L'alitosi è un disturbo noto e descritto da molto tempo e indicazioni per combatterla abbondano nella medicina antica suggerendo metodi, e potenziali soluzioni spesso fantasiose.
Oggi l'alitosi acquista sempre maggior importanza poiché è in grado di alterare o turbare le relazioni interpersonali in una società altamente igienizzata e nei cui schemi mentali un cattivo odore è associato a inidonea cura di se stessi e a una condizione di cattiva salute. In più l'alitosi emerge oggi come un campo di interesse scientifico alla cui interpretazione e soluzione sono chiamati, la biochimica, la batteriologia, le neuroscienze, la farmacologia, la psicologia. Milioni di persone sono affette da questo disturbo che colpisce entrambi i sessi, tutte le età e democraticamente anche tutti i ceti sociali.
L'anedottica privata di situazioni difficili è ricca: si và dal suicidio per alitosi irrisolte, a matrimoni e carriere fallite per la barriera sgradevole emessa da bocche "cattive", ad attori celeberrimi ossessionati dal problema al momento del bacio di scena e capaci di ricorrere ad ogni mezzo possibile per ottenere almeno effetti mascheranti di un alito sgradevole.
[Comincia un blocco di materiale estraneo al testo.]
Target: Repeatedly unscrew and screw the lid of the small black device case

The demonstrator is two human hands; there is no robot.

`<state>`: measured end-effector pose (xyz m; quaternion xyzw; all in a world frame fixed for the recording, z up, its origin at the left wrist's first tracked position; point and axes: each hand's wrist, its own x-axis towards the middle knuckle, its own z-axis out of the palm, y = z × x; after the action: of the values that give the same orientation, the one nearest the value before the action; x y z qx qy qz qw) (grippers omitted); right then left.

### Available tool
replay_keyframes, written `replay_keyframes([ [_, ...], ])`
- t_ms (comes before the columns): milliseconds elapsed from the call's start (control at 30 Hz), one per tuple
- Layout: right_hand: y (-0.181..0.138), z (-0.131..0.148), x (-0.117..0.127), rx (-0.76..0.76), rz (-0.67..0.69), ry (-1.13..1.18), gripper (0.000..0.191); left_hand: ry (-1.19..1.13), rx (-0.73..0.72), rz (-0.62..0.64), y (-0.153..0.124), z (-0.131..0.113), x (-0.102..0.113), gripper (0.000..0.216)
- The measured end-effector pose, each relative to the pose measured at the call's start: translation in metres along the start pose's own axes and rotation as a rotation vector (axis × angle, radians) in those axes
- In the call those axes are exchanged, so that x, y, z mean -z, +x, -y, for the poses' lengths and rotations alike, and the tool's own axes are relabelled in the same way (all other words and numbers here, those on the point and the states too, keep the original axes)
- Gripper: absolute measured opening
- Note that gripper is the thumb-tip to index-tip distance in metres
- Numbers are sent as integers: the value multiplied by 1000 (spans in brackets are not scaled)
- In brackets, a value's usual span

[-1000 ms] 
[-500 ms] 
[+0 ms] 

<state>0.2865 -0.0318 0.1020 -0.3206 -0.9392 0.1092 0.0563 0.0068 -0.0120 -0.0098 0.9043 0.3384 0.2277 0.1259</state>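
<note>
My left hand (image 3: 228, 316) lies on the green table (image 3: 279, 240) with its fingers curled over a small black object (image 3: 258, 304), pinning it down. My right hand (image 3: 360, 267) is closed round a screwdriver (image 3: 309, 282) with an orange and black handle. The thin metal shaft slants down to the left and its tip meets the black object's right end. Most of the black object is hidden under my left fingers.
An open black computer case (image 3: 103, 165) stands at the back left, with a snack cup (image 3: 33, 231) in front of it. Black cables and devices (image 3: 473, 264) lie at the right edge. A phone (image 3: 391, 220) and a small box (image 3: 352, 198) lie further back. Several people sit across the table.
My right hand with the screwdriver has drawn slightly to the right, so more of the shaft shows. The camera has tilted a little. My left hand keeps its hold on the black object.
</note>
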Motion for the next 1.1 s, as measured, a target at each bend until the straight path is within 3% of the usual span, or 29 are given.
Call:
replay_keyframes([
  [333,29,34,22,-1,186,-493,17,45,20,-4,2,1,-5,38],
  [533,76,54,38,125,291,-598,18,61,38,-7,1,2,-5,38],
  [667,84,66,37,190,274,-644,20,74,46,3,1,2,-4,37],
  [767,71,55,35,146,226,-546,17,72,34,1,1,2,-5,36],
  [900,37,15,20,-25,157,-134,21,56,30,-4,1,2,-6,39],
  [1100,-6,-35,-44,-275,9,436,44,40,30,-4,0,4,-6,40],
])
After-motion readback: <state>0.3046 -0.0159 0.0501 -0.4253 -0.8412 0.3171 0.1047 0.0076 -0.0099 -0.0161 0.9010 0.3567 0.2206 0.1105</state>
Le cause fondamentali della maggior parte delle alitosi sono ben note. Si sa, da indagini cliniche e strumentali, che il 90% delle alitosi originano dal cavo orale e sono come altri cattivi odori corporali di superfici il risultato del metabolismo batterico.
Il cavo orale ospita un grandissimo numero di microrganismi che sono in grado di utilizzare proteine reperibili dall'apporto alimentare, dalla desquamazione cellulare o dal trasporto per mezzo dei fluidi organici fisiologici o non.
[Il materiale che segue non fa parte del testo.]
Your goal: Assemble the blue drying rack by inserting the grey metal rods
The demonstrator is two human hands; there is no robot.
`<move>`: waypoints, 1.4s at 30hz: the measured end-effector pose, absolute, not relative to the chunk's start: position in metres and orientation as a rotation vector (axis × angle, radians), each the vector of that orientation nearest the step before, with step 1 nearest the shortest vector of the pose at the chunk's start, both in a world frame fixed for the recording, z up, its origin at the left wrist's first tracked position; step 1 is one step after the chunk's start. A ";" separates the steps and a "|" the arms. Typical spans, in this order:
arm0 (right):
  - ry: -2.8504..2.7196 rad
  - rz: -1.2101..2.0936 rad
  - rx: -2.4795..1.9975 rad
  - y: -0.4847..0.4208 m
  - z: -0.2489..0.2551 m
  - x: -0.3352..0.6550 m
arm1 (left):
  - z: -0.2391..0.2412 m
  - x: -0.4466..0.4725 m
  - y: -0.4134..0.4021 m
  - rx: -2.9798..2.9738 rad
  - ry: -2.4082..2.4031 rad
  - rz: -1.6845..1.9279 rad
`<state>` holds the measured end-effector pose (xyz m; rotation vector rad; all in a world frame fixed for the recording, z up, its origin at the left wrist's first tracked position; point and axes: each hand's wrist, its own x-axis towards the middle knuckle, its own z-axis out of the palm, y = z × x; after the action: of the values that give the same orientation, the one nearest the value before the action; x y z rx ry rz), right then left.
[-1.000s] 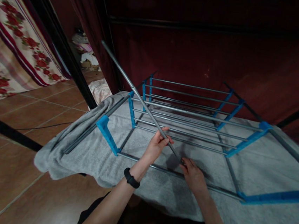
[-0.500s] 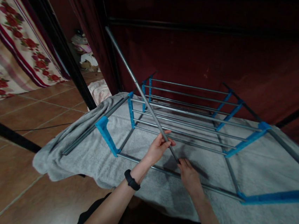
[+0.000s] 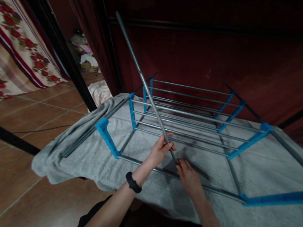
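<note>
A long grey metal rod slants up and to the left from my hands. My left hand, with a black band on its wrist, is closed round the rod near its lower end. My right hand pinches the rod's bottom tip just above the front rail of a rack. The rack has grey metal rails and blue plastic side pieces and lies on a grey towel.
The towel covers a low surface whose left edge hangs over a brown tiled floor. A dark red curtain and black poles stand behind. A floral cloth hangs at the left. A blue piece juts out at the right.
The rod's upper end has swung up and to the right, so it stands steeper. Both hands have shifted slightly left while keeping hold of it.
</note>
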<state>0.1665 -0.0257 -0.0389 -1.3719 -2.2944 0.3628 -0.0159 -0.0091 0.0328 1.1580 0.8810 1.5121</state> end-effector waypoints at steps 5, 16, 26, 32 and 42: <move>-2.285 0.316 -1.349 -0.025 -0.040 0.169 | 0.037 -0.019 -0.011 1.167 0.932 1.524; -2.288 0.286 -1.346 -0.024 -0.036 0.171 | 0.037 -0.028 -0.007 1.236 0.964 1.541; -2.254 0.270 -1.373 -0.022 -0.037 0.175 | 0.036 -0.034 -0.006 1.279 1.084 1.483; -2.219 0.307 -1.404 -0.020 -0.035 0.180 | 0.038 -0.037 -0.006 1.334 1.142 1.453; -2.031 0.338 -1.386 -0.006 -0.036 0.205 | 0.045 -0.052 -0.009 1.455 1.315 1.316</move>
<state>0.2053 -0.0058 -0.0356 -1.3857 -2.0308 0.3378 -0.0520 -0.0092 0.0450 1.4546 1.3151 1.3161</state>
Il risultato putrefattivo comporta la produzione di idrogeno solforato, presente anche nelle uova marce, metilmercaptano e scatolo, presenti anche nelle feci, indolo, d'odore marcio, cadaverina e putrescina, presenti nella carne avariata, e acido isovalerico, di perfido odore di sudore. Non sorprende perciò che l'alito umano possa talora essere molto disturbante a distanza intima, a distanza sociale e talora perfino a distanza ambientale.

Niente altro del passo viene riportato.